## WHAT YOU NEED TO DO
Print only the lines below, from the very first to the one containing "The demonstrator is", exactly as they stand. Do not print pictures.

## EXERCISE DATA

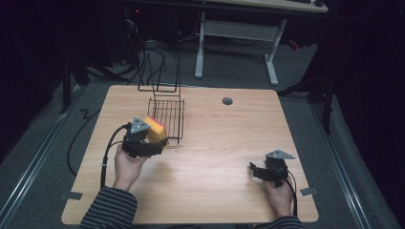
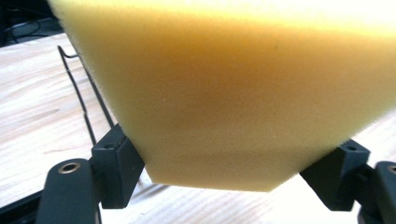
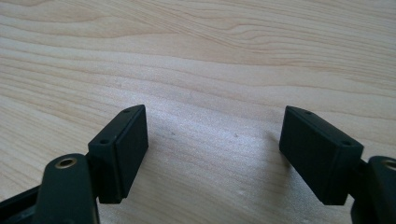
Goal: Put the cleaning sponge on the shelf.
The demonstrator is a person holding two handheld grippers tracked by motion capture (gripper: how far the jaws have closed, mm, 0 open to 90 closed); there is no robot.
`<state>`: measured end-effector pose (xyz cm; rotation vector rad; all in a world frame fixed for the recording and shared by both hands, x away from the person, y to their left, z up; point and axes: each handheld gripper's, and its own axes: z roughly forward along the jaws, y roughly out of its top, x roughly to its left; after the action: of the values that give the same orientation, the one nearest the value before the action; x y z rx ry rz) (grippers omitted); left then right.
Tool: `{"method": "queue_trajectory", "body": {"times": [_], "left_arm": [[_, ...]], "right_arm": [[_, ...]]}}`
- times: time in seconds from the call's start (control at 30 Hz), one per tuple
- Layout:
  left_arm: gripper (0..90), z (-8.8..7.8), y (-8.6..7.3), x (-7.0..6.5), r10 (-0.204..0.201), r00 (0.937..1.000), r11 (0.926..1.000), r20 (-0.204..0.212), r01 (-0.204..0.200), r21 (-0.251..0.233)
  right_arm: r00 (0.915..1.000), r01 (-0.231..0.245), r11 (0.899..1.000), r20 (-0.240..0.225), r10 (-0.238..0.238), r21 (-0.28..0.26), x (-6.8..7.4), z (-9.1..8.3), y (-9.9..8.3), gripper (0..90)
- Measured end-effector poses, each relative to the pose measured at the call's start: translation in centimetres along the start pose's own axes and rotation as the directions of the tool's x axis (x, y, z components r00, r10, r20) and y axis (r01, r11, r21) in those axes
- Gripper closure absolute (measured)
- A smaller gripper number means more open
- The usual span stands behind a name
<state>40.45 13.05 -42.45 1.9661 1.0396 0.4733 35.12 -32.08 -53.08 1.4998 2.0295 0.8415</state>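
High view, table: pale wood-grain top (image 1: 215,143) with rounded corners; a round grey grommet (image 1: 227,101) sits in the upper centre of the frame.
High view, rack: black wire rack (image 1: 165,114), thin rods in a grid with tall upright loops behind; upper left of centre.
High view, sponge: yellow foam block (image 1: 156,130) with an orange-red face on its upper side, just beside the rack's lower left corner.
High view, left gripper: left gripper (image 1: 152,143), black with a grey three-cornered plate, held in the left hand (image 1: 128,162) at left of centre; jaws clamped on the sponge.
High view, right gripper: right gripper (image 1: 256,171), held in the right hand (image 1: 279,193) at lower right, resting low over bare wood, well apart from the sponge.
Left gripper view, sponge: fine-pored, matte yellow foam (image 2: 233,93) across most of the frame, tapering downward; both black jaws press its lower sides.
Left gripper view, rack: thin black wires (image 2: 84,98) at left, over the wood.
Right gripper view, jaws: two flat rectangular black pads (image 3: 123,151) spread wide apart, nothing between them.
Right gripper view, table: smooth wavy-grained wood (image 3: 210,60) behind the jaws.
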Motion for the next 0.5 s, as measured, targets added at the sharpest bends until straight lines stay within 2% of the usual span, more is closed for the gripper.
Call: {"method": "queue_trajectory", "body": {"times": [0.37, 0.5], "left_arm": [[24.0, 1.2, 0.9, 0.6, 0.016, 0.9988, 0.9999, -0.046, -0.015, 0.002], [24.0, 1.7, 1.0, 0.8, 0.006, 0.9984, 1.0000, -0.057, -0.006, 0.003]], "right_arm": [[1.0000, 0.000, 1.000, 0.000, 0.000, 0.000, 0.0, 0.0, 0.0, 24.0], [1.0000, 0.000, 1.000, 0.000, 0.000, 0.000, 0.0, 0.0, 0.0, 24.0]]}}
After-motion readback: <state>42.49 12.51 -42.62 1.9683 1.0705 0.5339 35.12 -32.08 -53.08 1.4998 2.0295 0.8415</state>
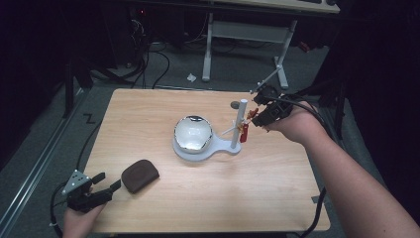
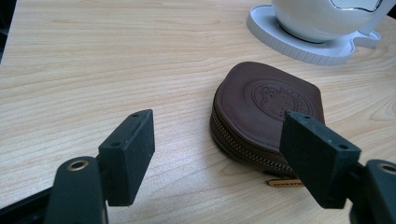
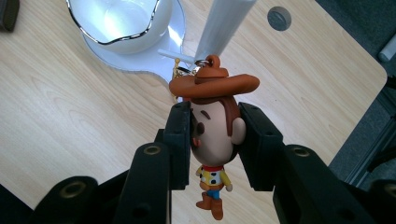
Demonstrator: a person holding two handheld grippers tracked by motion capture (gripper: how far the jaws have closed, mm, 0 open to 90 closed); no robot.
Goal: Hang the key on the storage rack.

## SOLUTION
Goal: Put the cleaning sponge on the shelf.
The demonstrator is a person holding two handheld grippers tracked by motion capture (gripper: how far the jaws have closed, mm, 0 open to 90 closed); there is no robot.

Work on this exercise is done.